- Input records
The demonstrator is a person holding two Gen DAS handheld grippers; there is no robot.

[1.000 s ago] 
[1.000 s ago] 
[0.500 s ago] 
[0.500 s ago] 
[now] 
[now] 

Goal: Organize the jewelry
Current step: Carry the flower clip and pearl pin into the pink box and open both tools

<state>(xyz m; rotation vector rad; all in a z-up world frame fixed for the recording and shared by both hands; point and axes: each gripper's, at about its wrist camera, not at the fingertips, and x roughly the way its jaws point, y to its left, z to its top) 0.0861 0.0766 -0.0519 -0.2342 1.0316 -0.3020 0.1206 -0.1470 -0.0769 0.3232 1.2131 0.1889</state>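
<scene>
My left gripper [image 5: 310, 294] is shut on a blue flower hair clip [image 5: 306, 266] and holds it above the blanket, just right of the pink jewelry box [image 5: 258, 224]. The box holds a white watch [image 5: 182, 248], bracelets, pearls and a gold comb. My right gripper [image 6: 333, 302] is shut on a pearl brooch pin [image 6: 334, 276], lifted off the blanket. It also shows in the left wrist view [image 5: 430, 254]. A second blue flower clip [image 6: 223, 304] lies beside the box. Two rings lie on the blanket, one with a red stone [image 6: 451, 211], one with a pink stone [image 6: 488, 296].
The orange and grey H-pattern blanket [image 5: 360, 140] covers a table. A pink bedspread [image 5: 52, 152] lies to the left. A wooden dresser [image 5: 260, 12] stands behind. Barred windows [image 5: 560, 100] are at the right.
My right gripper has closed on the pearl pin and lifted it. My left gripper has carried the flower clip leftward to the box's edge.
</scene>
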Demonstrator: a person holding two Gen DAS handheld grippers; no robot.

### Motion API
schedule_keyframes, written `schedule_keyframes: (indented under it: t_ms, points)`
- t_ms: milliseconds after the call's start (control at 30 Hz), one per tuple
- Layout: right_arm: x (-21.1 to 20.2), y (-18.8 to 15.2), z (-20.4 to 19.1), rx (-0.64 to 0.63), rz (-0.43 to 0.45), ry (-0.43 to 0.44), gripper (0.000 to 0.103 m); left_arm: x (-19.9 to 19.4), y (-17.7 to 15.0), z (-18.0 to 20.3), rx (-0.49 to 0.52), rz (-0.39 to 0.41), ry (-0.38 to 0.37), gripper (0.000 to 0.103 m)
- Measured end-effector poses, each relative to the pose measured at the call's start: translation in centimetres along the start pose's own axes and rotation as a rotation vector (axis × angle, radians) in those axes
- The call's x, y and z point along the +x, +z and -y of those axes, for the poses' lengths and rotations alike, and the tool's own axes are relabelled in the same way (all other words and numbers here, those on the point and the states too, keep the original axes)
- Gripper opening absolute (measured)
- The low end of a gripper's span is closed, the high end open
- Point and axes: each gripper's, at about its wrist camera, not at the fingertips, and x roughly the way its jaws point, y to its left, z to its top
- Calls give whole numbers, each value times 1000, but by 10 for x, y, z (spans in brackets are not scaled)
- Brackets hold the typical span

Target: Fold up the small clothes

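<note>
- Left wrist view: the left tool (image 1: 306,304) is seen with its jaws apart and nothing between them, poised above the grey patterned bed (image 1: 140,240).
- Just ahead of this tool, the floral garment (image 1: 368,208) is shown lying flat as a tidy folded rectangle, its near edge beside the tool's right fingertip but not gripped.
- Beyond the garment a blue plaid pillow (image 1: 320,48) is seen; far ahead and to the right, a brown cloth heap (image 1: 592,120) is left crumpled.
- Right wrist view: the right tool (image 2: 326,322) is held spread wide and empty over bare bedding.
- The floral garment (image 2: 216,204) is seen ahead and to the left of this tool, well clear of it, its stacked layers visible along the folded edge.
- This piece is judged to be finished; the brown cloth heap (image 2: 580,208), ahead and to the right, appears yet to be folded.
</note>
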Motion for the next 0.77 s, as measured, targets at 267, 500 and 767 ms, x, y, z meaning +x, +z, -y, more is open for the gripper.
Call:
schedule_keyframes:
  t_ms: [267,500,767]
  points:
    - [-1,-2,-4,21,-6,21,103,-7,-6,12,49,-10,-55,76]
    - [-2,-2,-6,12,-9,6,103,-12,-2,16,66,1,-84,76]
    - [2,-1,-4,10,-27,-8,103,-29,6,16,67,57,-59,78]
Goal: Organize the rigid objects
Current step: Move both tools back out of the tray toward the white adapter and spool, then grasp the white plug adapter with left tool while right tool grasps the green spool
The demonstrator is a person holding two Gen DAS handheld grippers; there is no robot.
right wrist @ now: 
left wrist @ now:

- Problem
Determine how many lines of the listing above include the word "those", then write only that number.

- The completed task
2